С записями в руках я направляюсь в нашу раздевалку, где натыкаюсь на похожего на сову интерна, который отвечает за мистера Хэмптона. Он останавливается в коридоре: голова слегка наклонена в сторону, плечи повернуты внутрь – точно так же он выглядел и сегодня утром.
– Он нормально переносит ритуксан? – спрашивает он. У него тихий и мягкий голос, а глаза за очками в толстой оправе то и дело моргают.
– Он переносит его невероятно хорошо, – говорю я, объясняя, что у мистера Хэмптона отпала потребность в дополнительном кислороде, что он сам сел в своей кровати, его дезориентации как не бывало, и с энтузиазмом поддерживает разговор. Я улыбаюсь, он с неизменным, слегка мрачным выражением лица смотрит прямо на меня, в то время как я продолжаю говорить.
– Я так за него переживала, а в итоге все оказалось в порядке.
– Что ж, – говорит он. – Если бы мы только могли знать будущее, нам было бы гораздо проще выполнять свою работу. – Он ненадолго устанавливает со мной полный зрительный контакт, и я снова вижу то, что изначально мне так понравилось в нем этим утром: за всей этой усталостью проглядывает впечатлившая меня человечность. С удивлением для себя я замечаю, что чувствую привязанность к этому человеку, которую ощущала и сегодня утром, хотя наше знакомство и ограничивалось лишь парой сказанных полушепотом фраз, когда мы встретились у двери в палату мистера Хэмптона.

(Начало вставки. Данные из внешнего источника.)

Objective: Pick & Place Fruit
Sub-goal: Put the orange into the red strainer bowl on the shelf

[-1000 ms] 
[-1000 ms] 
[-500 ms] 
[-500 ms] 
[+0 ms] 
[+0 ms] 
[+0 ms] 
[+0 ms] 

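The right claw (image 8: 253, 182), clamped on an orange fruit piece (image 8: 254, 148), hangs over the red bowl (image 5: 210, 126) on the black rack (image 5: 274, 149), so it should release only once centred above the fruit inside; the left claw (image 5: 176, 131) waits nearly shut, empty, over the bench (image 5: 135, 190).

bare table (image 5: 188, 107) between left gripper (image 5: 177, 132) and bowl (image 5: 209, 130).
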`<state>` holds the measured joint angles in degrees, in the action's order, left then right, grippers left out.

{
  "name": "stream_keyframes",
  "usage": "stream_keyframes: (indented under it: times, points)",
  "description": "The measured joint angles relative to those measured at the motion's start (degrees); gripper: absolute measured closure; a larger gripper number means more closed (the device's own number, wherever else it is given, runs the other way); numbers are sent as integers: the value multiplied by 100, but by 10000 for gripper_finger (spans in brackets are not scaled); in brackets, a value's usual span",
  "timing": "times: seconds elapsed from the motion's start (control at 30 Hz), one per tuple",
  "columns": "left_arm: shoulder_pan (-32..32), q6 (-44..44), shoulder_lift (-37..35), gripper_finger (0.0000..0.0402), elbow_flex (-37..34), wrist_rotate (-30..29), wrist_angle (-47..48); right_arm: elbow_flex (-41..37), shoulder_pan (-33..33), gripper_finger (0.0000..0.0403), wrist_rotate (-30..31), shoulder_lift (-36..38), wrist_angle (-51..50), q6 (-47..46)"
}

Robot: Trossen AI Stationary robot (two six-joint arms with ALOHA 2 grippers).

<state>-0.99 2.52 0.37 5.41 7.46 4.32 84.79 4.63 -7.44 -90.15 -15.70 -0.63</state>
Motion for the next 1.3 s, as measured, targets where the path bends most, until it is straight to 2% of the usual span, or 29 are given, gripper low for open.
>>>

Слегка улыбнувшись, я тут же нахмурила брови, недоумевая: « Как кто-то столь молодой может быть таким мудрым?»
А затем, как это часто бывает в больнице, мы едва заметно киваем друг другу и расходимся, каждый по своим делам.
Оказавшись в раздевалке, я снимаю рабочие туфли, кладу оставшиеся спиртовые салфетки и неиспользованные шприцы с физраствором обратно в свой шкафчик, бросаю в него записи вместе с закрепленной сверху ручкой и надеваю на себя велосипедные трико, куртку и шарф. Теперь я превращаюсь из медсестры опять в обычного человека.
Сегодня ночью работают одни женщины, так что я быстренько переодеваюсь прямо в раздевалке, а не в туалете – я никогда не упускаю возможности собраться побыстрее. И с удовольствием отмечаю про себя, что в своем черном одеянии, предназначенном для возвращения домой на велосипеде, я похожа на ниндзя, однако при этом прекрасно понимаю, что настоящее действо происходит и будет дальше происходить именно здесь, в больнице. Кроме того, моя ярко-желтая куртка полностью разрушает этот японский образ.
Мы, врачи и медсестры, появляемся в жизни друг друга, равно как и наших пациентов, лишь ненадолго, безликие, словно почтальоны или снимающие показания счетчиков работники водоканала. Определяющую роль играет первое впечатление. Сработаюсь ли я с этим человеком? Могу ли я ему довериться?